* [YOUR OBJECTIVE] Leave out every picture, and restate word for word only the lines from the one containing "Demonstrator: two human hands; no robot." through the end of the material.

INPUT DATA: Begin

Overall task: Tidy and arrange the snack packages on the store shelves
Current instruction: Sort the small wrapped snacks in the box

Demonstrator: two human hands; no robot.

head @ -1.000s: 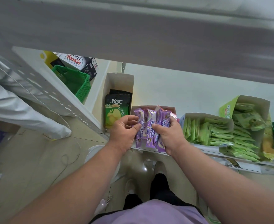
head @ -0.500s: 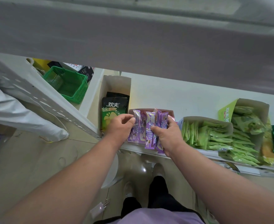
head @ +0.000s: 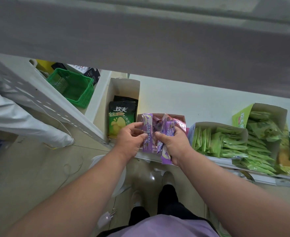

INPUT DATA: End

* [EXERCISE SOLUTION]
Demonstrator: two human hands; no robot.

head @ -1.000s: 
head @ -0.500s: 
head @ +0.000s: 

The output returned above is complete.